The E-value is defined as the minimum strength of association that an unmeasured confounder would need to have with both the exposure and the outcome to fully explain away the exposure- outcome association, conditional on the measured covariates.¹ It is suggested that all

observational studies reporting evidence on causality include an E-value, in order to allow the scientific community to interpret findings in the context of a non-randomized study design.^1,2 In the analysis of the association between female gender and early mortality, the observed hazard ratio of 1.74 could be explained away by an unmeasured confounder that was associated with both female gender and early mortality by a risk ratio of 2.29, above and beyond the measured confounders, but weaker confounding could not do so.

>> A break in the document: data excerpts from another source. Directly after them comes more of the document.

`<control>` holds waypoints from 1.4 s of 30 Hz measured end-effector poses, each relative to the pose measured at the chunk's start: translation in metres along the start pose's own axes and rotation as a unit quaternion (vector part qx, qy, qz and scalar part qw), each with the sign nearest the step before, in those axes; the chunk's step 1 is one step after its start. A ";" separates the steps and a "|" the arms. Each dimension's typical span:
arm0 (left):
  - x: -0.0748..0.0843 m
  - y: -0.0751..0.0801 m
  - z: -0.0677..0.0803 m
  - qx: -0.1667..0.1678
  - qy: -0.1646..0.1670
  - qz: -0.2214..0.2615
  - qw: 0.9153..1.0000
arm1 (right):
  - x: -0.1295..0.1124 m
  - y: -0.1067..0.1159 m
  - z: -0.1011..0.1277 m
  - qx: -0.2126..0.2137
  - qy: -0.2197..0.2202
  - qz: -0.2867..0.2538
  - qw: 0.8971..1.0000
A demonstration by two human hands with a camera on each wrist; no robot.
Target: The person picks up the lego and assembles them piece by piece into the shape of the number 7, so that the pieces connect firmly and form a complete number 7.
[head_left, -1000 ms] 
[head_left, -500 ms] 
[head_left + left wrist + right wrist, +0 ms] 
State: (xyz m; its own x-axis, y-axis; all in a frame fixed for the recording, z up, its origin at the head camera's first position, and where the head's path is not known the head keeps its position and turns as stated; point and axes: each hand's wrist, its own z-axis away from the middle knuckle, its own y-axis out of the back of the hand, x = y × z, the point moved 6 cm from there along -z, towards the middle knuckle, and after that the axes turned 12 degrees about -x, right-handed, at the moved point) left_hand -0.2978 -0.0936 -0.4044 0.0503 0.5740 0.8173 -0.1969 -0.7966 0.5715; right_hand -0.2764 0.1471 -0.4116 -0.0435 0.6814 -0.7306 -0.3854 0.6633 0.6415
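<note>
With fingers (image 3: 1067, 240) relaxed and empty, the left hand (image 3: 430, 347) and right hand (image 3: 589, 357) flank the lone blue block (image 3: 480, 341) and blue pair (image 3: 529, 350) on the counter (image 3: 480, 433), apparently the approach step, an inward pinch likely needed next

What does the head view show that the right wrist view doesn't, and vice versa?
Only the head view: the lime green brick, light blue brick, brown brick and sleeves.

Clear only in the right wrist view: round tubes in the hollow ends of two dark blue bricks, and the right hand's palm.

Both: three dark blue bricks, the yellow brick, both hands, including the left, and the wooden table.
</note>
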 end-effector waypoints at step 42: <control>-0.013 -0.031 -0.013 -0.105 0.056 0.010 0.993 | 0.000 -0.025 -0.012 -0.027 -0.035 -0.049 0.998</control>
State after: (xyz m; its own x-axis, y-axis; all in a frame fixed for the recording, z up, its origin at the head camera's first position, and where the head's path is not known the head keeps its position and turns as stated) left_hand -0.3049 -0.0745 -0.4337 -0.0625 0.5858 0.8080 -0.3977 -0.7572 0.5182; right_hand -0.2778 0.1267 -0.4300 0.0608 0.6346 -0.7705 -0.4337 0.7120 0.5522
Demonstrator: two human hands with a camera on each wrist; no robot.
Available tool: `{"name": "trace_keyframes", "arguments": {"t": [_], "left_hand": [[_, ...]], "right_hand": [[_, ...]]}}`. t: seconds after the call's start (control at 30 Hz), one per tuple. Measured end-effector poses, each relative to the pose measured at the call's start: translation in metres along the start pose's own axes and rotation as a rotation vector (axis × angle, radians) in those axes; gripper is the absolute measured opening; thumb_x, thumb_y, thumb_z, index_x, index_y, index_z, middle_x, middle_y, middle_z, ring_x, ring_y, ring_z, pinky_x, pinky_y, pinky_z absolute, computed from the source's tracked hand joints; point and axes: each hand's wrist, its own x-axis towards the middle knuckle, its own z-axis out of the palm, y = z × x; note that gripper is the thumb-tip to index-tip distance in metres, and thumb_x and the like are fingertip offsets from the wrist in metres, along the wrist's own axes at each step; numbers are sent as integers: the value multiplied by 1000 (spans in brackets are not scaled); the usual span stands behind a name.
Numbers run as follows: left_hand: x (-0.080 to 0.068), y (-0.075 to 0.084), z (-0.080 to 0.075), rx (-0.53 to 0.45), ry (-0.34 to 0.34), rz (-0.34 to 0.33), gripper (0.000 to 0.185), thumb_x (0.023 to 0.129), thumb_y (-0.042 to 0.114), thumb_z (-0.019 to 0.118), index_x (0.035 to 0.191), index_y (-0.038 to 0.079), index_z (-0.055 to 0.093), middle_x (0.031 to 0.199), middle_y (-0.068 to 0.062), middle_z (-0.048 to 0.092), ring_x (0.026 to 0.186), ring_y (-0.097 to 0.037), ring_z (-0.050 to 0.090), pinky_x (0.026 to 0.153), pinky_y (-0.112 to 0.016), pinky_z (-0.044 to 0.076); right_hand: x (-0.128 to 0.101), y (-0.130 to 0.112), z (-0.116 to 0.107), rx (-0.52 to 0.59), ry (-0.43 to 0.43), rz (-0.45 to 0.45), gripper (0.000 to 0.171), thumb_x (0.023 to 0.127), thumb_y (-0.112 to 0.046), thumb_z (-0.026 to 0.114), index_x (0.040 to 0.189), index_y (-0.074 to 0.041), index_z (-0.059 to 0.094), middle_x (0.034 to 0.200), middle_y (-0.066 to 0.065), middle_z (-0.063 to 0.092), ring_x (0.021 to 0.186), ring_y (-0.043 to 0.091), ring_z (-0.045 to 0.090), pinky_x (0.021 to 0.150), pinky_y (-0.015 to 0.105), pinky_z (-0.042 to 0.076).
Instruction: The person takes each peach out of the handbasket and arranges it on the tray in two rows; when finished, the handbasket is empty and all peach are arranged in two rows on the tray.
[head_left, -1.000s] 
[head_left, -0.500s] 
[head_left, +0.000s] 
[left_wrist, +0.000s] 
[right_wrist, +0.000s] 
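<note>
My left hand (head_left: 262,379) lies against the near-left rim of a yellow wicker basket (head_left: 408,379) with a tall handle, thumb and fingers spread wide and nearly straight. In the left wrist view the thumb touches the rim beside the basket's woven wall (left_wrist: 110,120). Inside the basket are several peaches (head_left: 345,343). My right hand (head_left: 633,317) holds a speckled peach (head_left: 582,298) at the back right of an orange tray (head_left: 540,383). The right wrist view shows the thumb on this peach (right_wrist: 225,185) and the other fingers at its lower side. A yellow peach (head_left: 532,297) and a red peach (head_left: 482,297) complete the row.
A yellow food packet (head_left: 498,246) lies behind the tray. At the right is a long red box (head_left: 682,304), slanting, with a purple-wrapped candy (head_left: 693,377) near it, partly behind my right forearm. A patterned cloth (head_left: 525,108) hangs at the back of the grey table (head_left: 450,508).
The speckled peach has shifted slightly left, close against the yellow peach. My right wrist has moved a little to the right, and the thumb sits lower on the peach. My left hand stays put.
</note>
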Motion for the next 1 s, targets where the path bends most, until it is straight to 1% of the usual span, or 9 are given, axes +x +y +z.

Similarly, the corresponding confidence intervals could be moved to include the null by an unmeasured confounder that was associated with both female gender and early mortality by a risk ratio of 1.94, above and beyond the measured confounders, but weaker confounding could not do so.

Supplemental Reference

1. VanderWeele TJ, Ding P. Sensitivity Analysis in Observational Research: Introducing the E-Value. Ann Intern Med. 2017;167:268-274.

2. Haneuse S, VanderWeele TJ, Arterburn D. Using the E-value to assess the potential effect of unmeasured confounding in observational studies. Jama. 2019;321(6):602-3.